The key to solving this problem lies in reducing it to smaller sub-problems. We can sort the array one number at a time, specifically by moving the largest number not yet in place to its final position through a sequence of at most two flips:

  1. First, flip the largest number to the beginning of the array (unless it's already there).
  2. Then flip it again to its final destination in the sorted array.

By repeating this process for the largest number down to the smallest, we can sort the entire array.

Now let's dive into the solution intuition:

  1. We iterate from the end of the array to the beginning (i = n-1 to 0), as the end of the array represents where the next largest number should go.
  2. We then find the index j where the next largest number is (i+1 indicates the number we're looking for each iteration).
  3. If the largest number is not already in position i (j < i), we perform up to two flips:
    • The first flip moves the largest number to the start of the array (j = 0). This is only needed if the number is not already at the start (j > 0).
    • The second flip moves the number from the start to its correct position i.

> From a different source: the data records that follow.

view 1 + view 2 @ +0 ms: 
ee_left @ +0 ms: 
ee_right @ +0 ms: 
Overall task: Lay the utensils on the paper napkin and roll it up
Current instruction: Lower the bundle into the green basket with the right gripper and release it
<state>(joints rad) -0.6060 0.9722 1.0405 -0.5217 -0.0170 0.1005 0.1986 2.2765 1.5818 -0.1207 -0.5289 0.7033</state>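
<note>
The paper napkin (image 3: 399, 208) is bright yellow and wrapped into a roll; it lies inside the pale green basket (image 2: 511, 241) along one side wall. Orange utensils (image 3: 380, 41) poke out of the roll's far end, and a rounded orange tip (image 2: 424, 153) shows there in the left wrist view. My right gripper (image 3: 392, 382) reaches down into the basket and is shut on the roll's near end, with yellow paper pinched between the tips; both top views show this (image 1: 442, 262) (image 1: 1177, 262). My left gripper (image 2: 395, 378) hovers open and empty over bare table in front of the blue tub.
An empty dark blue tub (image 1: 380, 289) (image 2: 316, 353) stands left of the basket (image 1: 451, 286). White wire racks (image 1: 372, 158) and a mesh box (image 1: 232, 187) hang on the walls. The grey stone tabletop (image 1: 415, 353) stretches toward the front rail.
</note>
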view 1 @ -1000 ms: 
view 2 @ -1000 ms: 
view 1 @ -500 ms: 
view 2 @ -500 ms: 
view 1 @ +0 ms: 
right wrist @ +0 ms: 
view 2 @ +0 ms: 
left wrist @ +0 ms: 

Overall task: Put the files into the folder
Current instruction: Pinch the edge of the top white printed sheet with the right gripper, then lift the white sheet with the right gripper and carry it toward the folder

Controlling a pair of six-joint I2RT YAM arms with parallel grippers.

We keep a list of k values for each flip performed and return it as the result.

Learn more about Greedy, Two Pointers and Sorting patterns.

Solution Approach

The solution provided uses a simple greedy algorithm to sort the array using the constraints of pancake flips.

To understand the implementation, let's walk through the algorithm and data structures used:

  1. A helper function named reverse is defined which takes the array and an index j. The function reverses the sub-array from the start up to the j-th element (i.e., arr[0...j]). Simple swapping within the array is used for this operation. This is done using a while loop, where the i-th and j-th elements are swapped, incrementing i and decrementing j until they meet or cross. No additional data structures are needed here; in-place swapping is sufficient.

  2. The main function, pancakeSort, iterates over the elements of the array in reverse order, from the last element down to the second one (as the first one will be naturally sorted if all others are). Here, n is the length of the array.

  3. In each iteration, it finds the correct position j for the i-th largest value (which should be i+1 due to zero-indexing) by simply scanning the array from the start to the current position i. It uses a while loop for this, decrementing j until the value at arr[j] matches i+1.

  4. Once the position of the unsorted largest element is found, if it's not already at its correct position, we proceed with up to two flips:

    • If j is greater than 0, which means that the element is not at the start, it flips the sub-array up to j to bring the element to the front (a k value of j+1 is appended to the result list).
    • The next flip brings the element from the start to its designated position i by reversing the sub-array from the start up to i (a k value of i+1 is appended to the result list).
  5. The algorithm keeps track of all flips performed by appending the k values to the ans list, which is the final result of the function.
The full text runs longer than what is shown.